If determinism is true, then I always do the best I can do. If I always do the best I can do, I lack moral imperfection. So if determinism is true, I lack moral imperfection. But I am morally imperfect. So determinism is not true.
This is a good one. The premises will need to be defended for some. But, I don't see why if determinism is true, it will not be true that I always do the best I can do. However, the evolutionist with the survival of the fittest notion will interpret "best" in utilitarian terms (e.g.Fascism), in which case the idea of "moral perfection" suffers. Or, does the argument presuppose the teleological definition? Anyway, I see determinism as incompatible with morality; in which case, when one talks of determinism, it will not be possible to talk of morality anymore, since moral choices do not exist. In that sense, perhaps, you are talking of "moral" perfection.(?)
Whether you agree with the argument will depend on your specific understanding of ethics. From my point of view, there is an equivocation on "the best that I can do." In the first statement, this refers to something like the best according to the physical possibilities realizable by the agent (and if determinism is true, there is only one possibility), while I would only think the second statement is true if it means something like morally best course of action according to my subjective state (even if determinism is true, there will be many courses of action according to my subjective state, and the one I will choose is not necessarily the best moral choice).
The statement "But I am morally imperfect" begs the question. Claiming you are morally imperfect assumes that in some situations you *could* have acted differently, i.e in ways that could have been better. Which you could not have, because determinism (might still be true).
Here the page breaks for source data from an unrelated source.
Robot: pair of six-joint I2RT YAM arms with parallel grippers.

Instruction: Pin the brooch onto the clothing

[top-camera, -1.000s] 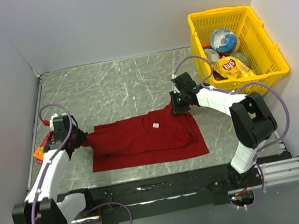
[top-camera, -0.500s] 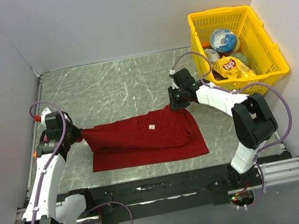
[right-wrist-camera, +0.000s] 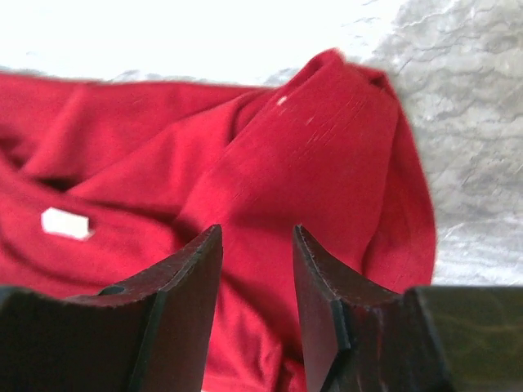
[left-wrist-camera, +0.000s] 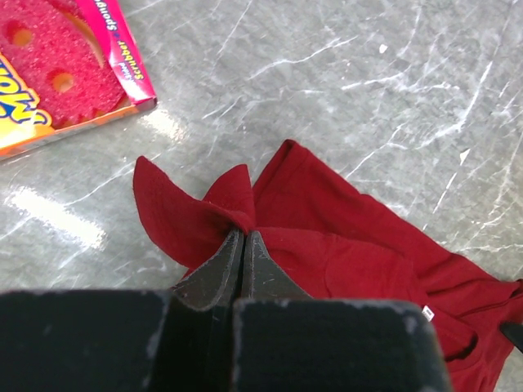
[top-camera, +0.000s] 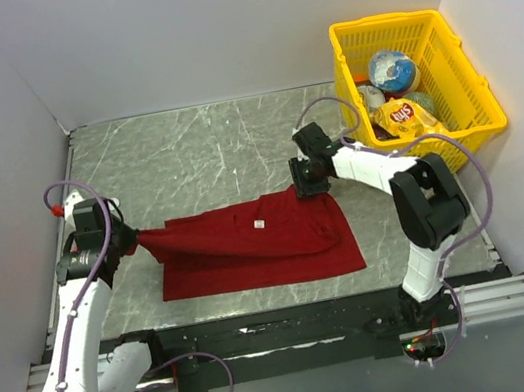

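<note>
T-shirt (top-camera: 272, 250) lies rumpled on the table (top-camera: 194, 157) between the two arms. Left gripper (left-wrist-camera: 242, 235) is clamped on a fold at the shirt's left edge, with the cloth drawn to a point there. Right gripper (right-wrist-camera: 257, 237) sits over the shirt's far right corner, jaws apart and gripping nothing, fabric just beneath. White label (right-wrist-camera: 64, 223) lies to its left.

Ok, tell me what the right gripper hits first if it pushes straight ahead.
Most likely the soft dark-red T-shirt: the right gripper, jaws apart, points at its bunched fold, though depth is unclear.
</note>
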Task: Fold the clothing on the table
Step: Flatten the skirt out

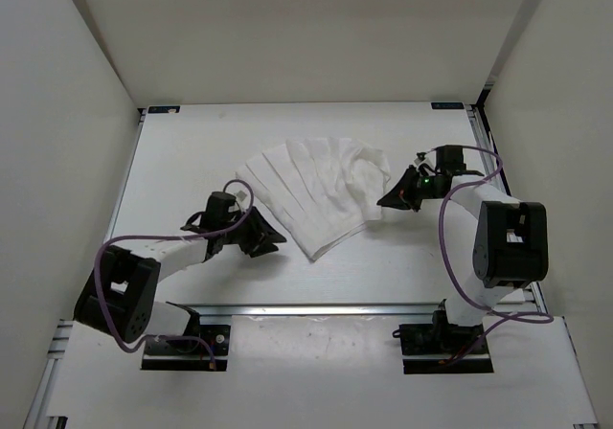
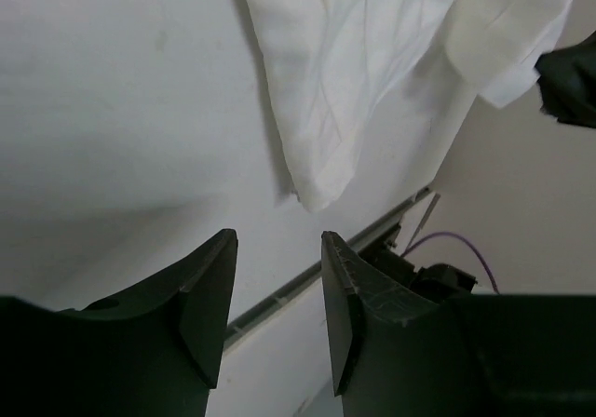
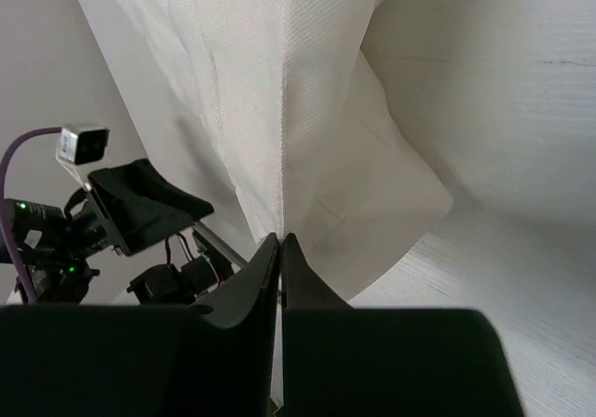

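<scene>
Top view. A soft, thin white piece of clothing [image 1: 311, 194], wrinkled and faintly ribbed, lies in the middle of the flat matte white desk [image 1: 192, 161]. It is fanned out in long pleat-like folds, with its narrow end toward the silver aluminium rail [image 1: 316, 307] at the near edge.

Left arm: the black elbow block [image 1: 120, 295] sits low at the near-left corner. The white forearm runs right and away from it, and the wrist is low over the desk. The left end effector [image 1: 271, 237] points at the clothing's near-left edge, just beside it and not touching. In the left wrist view the left end effector [image 2: 277, 291] has its two dark fingers [image 2: 209, 296] well apart, with only bare desk between them. The clothing [image 2: 345, 63] hangs into view beyond the tips.

Right arm: the black elbow block [image 1: 512, 242] is raised on the right. The forearm reaches away and inward, and the wrist is bent back toward the centre. A purple cable [image 1: 445, 228] loops beside it. The right end effector [image 1: 385, 201] meets the clothing's right corner. In the right wrist view the right end effector [image 3: 280, 249] has its fingers pressed together, pinching a creased ridge of the clothing [image 3: 279, 110], which climbs steeply away from the tips. That corner is off the desk.
</scene>
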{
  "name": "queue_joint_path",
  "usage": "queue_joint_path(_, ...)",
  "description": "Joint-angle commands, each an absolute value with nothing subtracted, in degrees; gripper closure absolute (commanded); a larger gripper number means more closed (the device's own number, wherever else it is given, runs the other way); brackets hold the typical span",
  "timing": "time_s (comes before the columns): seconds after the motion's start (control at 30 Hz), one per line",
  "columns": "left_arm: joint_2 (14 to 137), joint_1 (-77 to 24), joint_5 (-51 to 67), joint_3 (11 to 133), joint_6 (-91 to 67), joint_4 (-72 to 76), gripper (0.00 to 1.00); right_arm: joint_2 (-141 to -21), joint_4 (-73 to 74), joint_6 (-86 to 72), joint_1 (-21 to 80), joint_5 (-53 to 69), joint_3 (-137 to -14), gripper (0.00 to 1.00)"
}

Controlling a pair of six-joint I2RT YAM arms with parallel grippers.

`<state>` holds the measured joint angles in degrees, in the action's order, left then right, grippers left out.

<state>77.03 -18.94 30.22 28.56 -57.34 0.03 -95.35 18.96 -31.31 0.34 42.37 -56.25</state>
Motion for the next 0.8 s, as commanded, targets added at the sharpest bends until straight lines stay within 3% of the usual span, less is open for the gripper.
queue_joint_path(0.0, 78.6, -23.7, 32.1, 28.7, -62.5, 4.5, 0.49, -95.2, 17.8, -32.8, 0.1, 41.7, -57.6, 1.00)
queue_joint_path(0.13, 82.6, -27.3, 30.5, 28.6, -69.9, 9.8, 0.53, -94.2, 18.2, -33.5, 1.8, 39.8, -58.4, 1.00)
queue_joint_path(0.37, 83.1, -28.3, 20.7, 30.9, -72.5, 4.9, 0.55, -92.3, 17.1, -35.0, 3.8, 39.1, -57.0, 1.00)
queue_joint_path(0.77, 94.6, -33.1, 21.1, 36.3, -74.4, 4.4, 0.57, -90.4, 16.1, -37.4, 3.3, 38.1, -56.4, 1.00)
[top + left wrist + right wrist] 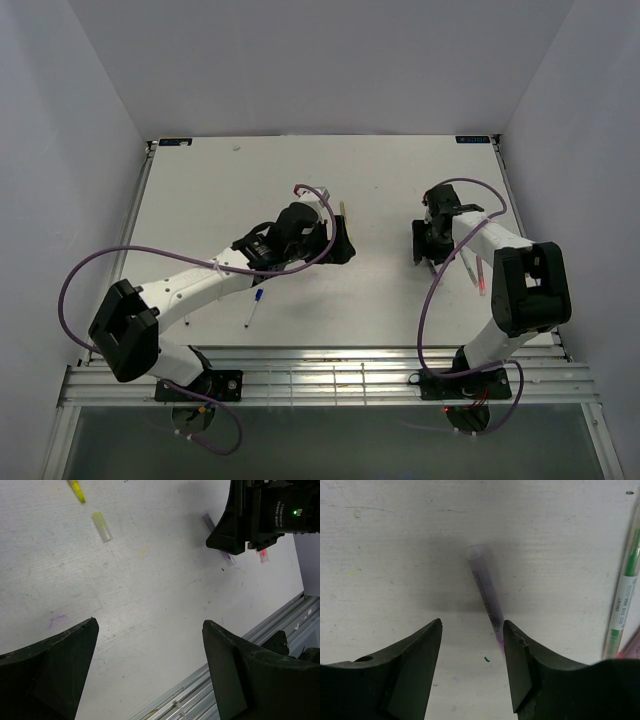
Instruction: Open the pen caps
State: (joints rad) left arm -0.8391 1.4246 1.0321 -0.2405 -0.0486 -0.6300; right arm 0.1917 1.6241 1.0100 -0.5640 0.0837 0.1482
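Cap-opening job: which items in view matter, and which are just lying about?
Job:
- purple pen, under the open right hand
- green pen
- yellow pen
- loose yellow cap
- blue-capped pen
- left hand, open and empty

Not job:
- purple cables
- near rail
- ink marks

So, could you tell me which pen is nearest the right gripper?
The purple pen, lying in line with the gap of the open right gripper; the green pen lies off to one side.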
It's not circular if there are other reasons I could give to justify my belieb that I am morally imperfect- perhaps I feel conviction from the Holy Spirit, whom I have every reason to believe does not lie about such things.
Good point, Steven.My alternation of argument:"If determinism is true, then I always do the worst I can do. If I always do the worst I can do, I lack moral perfection. So if determinism is true, I lack moral perfection. But I am morally imperfect. So determinism may be true."
In other words with "determinism" I am not morally responsible for I do.